▶ [What the task requires] Transcribe the records below line by line, exactly as they read.

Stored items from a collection
>>>>>

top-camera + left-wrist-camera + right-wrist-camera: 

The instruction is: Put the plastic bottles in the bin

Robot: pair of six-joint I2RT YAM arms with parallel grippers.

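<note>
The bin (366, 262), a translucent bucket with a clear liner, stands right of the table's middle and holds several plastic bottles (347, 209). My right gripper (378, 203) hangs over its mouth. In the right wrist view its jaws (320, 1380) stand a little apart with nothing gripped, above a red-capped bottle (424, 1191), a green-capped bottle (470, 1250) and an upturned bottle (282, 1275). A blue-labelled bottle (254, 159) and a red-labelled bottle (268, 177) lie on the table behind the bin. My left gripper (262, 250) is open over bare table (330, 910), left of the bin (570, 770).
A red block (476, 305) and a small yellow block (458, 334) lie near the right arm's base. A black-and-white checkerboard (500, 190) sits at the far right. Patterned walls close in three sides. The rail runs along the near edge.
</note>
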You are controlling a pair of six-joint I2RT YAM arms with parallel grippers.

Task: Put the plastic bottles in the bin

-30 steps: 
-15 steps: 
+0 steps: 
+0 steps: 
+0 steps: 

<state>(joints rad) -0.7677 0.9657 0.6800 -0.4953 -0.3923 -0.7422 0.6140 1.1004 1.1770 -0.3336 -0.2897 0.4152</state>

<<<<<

▶ [Written answer]
top-camera + left-wrist-camera + right-wrist-camera: 

The instruction is: Put the plastic bottles in the bin

Robot: pair of six-joint I2RT YAM arms with parallel grippers.

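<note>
The bin (366, 262), a translucent bucket with a clear liner, stands right of the table's middle and holds several plastic bottles (347, 209). My right gripper (378, 203) hangs over its mouth. In the right wrist view its jaws (320, 1380) stand a little apart with nothing gripped, above a red-capped bottle (424, 1191), a green-capped bottle (470, 1250) and an upturned bottle (282, 1275). A blue-labelled bottle (254, 159) and a red-labelled bottle (268, 177) lie on the table behind the bin. My left gripper (262, 250) is open over bare table (330, 910), left of the bin (570, 770).
A red block (476, 305) and a small yellow block (458, 334) lie near the right arm's base. A black-and-white checkerboard (500, 190) sits at the far right. Patterned walls close in three sides. The rail runs along the near edge.
</note>
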You are controlling a pair of six-joint I2RT YAM arms with parallel grippers.

Task: Put the plastic bottles in the bin

-30 steps: 
-15 steps: 
+0 steps: 
+0 steps: 
+0 steps: 

<state>(joints rad) -0.7677 0.9657 0.6800 -0.4953 -0.3923 -0.7422 0.6140 1.1004 1.1770 -0.3336 -0.2897 0.4152</state>

That concludes the output for this exercise.